▸ **Exercise instructions**
Every record needs to be set down again without a single difference.

▸ **Provided entries**
▶

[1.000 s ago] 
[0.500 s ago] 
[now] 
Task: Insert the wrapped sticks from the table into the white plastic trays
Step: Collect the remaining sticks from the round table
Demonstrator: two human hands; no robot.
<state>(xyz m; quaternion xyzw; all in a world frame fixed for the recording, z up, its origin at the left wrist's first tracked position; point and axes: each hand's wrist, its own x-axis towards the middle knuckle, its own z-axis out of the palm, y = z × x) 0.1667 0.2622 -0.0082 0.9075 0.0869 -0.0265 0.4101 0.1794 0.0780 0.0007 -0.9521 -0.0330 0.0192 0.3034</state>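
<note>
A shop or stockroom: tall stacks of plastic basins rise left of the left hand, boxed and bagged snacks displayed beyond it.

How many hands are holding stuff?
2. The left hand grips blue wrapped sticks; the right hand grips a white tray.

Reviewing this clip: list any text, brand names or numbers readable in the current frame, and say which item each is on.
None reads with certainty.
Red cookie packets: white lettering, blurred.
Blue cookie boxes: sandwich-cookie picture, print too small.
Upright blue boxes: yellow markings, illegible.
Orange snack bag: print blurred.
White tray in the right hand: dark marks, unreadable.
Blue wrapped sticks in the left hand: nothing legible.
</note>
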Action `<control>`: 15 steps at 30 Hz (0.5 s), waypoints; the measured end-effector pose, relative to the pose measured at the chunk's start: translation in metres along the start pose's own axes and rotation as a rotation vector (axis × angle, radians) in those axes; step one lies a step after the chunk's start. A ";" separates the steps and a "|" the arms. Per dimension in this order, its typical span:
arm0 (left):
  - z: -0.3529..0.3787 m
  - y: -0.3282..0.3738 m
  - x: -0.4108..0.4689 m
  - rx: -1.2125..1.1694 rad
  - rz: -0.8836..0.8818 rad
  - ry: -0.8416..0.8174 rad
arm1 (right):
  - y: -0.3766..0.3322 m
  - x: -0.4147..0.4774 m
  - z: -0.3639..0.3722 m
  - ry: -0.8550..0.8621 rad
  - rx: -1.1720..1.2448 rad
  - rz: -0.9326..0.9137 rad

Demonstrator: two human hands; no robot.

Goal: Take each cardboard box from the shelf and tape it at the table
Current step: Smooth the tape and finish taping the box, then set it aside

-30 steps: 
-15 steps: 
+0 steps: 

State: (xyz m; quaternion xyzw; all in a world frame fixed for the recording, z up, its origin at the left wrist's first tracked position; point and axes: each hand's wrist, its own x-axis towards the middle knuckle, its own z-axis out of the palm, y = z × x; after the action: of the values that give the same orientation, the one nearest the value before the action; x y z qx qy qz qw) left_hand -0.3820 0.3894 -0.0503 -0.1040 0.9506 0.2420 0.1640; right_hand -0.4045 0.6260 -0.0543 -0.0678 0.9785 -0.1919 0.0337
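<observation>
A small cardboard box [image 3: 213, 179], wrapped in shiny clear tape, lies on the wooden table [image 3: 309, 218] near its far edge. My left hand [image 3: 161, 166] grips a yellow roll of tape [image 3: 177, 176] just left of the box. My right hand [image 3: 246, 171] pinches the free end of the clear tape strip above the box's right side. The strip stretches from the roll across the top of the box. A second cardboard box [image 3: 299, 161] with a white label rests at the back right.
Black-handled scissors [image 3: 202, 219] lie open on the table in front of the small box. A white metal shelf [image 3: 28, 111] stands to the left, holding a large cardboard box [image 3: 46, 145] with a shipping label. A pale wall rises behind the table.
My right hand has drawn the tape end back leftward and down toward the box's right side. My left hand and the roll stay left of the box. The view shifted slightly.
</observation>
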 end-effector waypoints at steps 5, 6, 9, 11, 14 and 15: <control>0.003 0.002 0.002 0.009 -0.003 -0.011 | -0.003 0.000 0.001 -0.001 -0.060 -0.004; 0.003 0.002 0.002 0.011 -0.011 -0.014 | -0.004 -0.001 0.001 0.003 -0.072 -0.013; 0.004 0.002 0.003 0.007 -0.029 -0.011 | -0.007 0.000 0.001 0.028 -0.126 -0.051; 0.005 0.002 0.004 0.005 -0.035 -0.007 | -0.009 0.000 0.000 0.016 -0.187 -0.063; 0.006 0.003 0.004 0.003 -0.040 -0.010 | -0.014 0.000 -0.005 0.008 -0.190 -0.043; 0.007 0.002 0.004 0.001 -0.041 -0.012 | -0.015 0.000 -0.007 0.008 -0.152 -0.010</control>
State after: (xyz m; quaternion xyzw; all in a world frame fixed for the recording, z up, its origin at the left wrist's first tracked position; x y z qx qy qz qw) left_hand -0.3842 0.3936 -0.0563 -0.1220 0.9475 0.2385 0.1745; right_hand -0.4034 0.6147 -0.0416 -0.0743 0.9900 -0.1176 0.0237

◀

▸ **The answer**
[1.000 s ago] 
[0.500 s ago] 
[now] 
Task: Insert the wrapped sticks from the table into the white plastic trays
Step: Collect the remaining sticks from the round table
Demonstrator: two human hands; no robot.
<state>(xyz m; quaternion xyzw; all in a world frame fixed for the recording, z up, its origin at the left wrist's first tracked position; point and axes: each hand's wrist, its own x-axis towards the middle knuckle, its own z-axis out of the palm, y = z × x) 0.1667 0.2622 -0.0082 0.9075 0.0869 -0.0265 0.4101 0.1794 0.0780 0.0007 -0.9521 -0.0330 0.0192 0.3034</state>
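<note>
A shop or stockroom: tall stacks of plastic basins rise left of the left hand, boxed and bagged snacks displayed beyond it.

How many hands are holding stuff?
2. The left hand grips blue wrapped sticks; the right hand grips a white tray.

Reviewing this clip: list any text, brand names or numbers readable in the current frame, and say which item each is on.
None reads with certainty.
Red cookie packets: white lettering, blurred.
Blue cookie boxes: sandwich-cookie picture, print too small.
Upright blue boxes: yellow markings, illegible.
Orange snack bag: print blurred.
White tray in the right hand: dark marks, unreadable.
Blue wrapped sticks in the left hand: nothing legible.
</note>
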Action `<control>`: 15 steps at 30 Hz (0.5 s), waypoints; the measured end-effector pose, relative to the pose measured at the chunk's start: translation in metres along the start pose's own axes and rotation as a rotation vector (axis × angle, radians) in those axes; step one lies a step after the chunk's start. A ";" separates the steps and a "|" the arms. Per dimension in this order, its typical span:
arm0 (left):
  - z: -0.3529..0.3787 m
  - y: -0.3282..0.3738 m
  - x: -0.4108..0.4689 m
  - rx: -1.2125..1.1694 rad
  - rz: -0.8836..0.8818 rad
  - ry: -0.8416..0.8174 rad
arm1 (right):
  - y: -0.3766..0.3322 m
  - x: -0.4147..0.4774 m
  - z: -0.3639..0.3722 m
  - ry: -0.8550..0.8621 rad
  - rx: -1.1720..1.2448 rad
  - rz: -0.9326..0.9137 rad

Demonstrator: two human hands; no robot.

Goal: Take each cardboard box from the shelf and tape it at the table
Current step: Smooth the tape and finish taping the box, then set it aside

-30 steps: 
-15 steps: 
+0 steps: 

State: (xyz m; quaternion xyzw; all in a world frame fixed for the recording, z up, its origin at the left wrist's first tracked position; point and axes: each hand's wrist, its own x-axis towards the middle knuckle, its own z-axis out of the palm, y = z × x; after the action: of the values that give the same orientation, the one nearest the value before the action; x y z qx qy qz qw) left_hand -0.3820 0.3894 -0.0503 -0.1040 0.9506 0.2420 0.1640; right_hand -0.4045 0.6260 -0.0543 -0.0678 0.9785 -0.1919 0.0337
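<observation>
A small cardboard box [image 3: 213, 179], wrapped in shiny clear tape, lies on the wooden table [image 3: 309, 218] near its far edge. My left hand [image 3: 161, 166] grips a yellow roll of tape [image 3: 177, 176] just left of the box. My right hand [image 3: 246, 171] pinches the free end of the clear tape strip above the box's right side. The strip stretches from the roll across the top of the box. A second cardboard box [image 3: 299, 161] with a white label rests at the back right.
Black-handled scissors [image 3: 202, 219] lie open on the table in front of the small box. A white metal shelf [image 3: 28, 111] stands to the left, holding a large cardboard box [image 3: 46, 145] with a shipping label. A pale wall rises behind the table.
My right hand has drawn the tape end back leftward and down toward the box's right side. My left hand and the roll stay left of the box. The view shifted slightly.
</observation>
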 end-effector waypoints at steps 5, 6, 9, 11, 14 and 15: <control>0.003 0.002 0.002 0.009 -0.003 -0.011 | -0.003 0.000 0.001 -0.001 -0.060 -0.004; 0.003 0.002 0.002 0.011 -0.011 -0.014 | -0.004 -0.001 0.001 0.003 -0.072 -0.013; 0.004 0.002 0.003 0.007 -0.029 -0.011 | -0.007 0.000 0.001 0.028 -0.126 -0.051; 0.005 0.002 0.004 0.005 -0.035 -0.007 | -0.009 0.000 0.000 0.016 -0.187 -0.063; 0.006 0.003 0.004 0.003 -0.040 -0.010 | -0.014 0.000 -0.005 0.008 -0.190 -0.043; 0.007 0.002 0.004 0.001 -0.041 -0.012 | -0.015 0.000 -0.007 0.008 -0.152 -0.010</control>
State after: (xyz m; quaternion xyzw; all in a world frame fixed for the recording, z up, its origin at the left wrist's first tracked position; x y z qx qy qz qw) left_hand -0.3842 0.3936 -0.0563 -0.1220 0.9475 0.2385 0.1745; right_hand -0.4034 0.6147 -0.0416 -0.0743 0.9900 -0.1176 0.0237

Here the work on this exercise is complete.